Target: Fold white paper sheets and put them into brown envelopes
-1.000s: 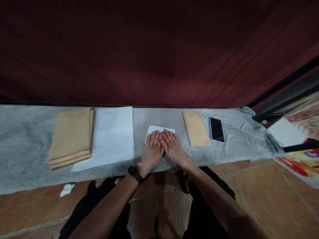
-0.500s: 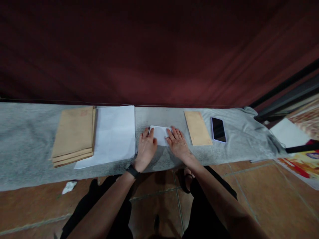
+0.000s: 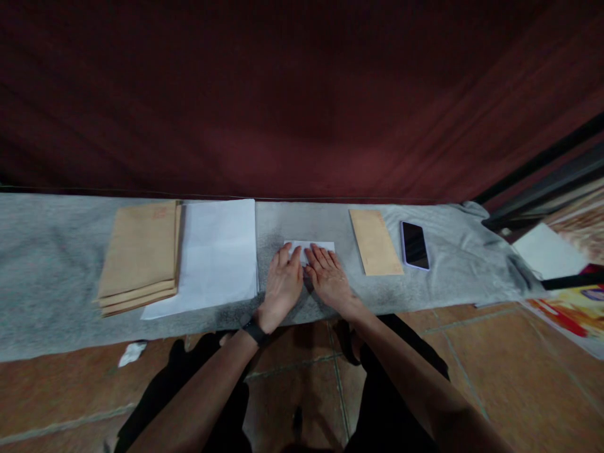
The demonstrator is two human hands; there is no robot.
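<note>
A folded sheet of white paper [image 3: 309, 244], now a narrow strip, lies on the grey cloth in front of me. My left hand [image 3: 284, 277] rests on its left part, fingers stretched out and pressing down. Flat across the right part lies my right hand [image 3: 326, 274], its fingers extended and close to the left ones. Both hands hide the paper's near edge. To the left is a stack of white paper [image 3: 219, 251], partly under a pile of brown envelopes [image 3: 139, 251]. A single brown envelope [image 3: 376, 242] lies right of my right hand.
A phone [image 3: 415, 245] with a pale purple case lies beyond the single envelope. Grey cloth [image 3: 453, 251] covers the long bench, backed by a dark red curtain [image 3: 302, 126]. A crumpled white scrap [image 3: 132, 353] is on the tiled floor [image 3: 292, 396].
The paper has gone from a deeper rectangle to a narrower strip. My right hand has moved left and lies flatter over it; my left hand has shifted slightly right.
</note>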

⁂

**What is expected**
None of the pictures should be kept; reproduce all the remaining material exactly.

**Task answer**
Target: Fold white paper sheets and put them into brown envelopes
-1.000s: 
-0.500s: 
+0.000s: 
The demonstrator is two human hands; there is no robot.
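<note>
A folded sheet of white paper [image 3: 309, 244], now a narrow strip, lies on the grey cloth in front of me. My left hand [image 3: 284, 277] rests on its left part, fingers stretched out and pressing down. Flat across the right part lies my right hand [image 3: 326, 274], its fingers extended and close to the left ones. Both hands hide the paper's near edge. To the left is a stack of white paper [image 3: 219, 251], partly under a pile of brown envelopes [image 3: 139, 251]. A single brown envelope [image 3: 376, 242] lies right of my right hand.
A phone [image 3: 415, 245] with a pale purple case lies beyond the single envelope. Grey cloth [image 3: 453, 251] covers the long bench, backed by a dark red curtain [image 3: 302, 126]. A crumpled white scrap [image 3: 132, 353] is on the tiled floor [image 3: 292, 396].
The paper has gone from a deeper rectangle to a narrower strip. My right hand has moved left and lies flatter over it; my left hand has shifted slightly right.
</note>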

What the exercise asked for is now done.